Plusieurs hommages ont été rendus à Maradona à l’aube de la Coupe du monde de 2022, tant en Argentine qu’au Qatar.

« Diego est immortel, il est encore parmi nous, a déclaré le président de la FIFA Gianni Infantino vendredi devant une statue grandeur nature de Maradona dévoilée dans le cadre d’un évènement organisé au Qatar par la confédération sud-américaine de soccer (CONMEBOL).

« Ce que cet homme a fait pour que les gens tombent en amour avec ce sport, c’est quelque chose d’unique », a évoqué Infantino.

Ce dernier a ajouté que désormais, une journée rendant hommage à Maradona sera réservée lors de chacune des Coupes du monde.

« Tout le monde connaît la sincérité et le charisme de Diego, a rappelé Infantino. Il fut un grand meneur pour l’Argentine, l’Amérique du Sud et le monde entier. On doit continuer de l’honorer. »
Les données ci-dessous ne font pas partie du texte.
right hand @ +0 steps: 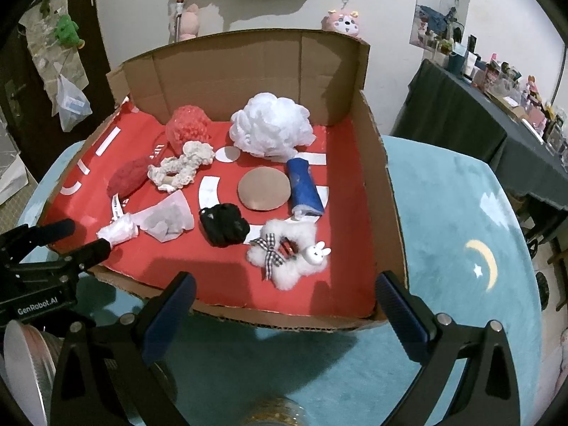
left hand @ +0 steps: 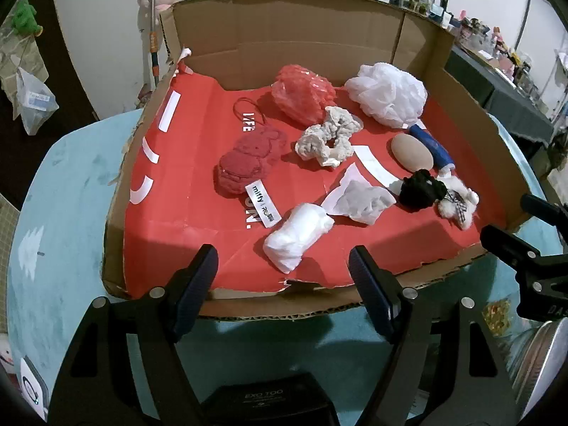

Messi, qui dispute sa cinquième Coupe du monde, avait dit à la FIFA à l’aube du tournoi au Qatar que c’était « étrange, différent » de ne pas pouvoir observer Maradona dans une loge, « ni de voir les gens devenir fous lorsqu’ils l’apercevaient ». Il a ajouté qu’il croit sincèrement que Maradona « sera toujours présent quelque part ».

Maradona a pris part à quatre Coupes du monde entre 1982 et 1994, et fut l’entraîneur-chef de l’Argentine en 2010.

Il a surtout marqué les gens avec son parcours en Coupe du monde. Maradona est notamment reconnu pour avoir été l’instigateur de la « Main de Dieu » contre l’Angleterre en 1986, et pour son expulsion du tournoi en 1994 après avoir échoué à un test antidopage.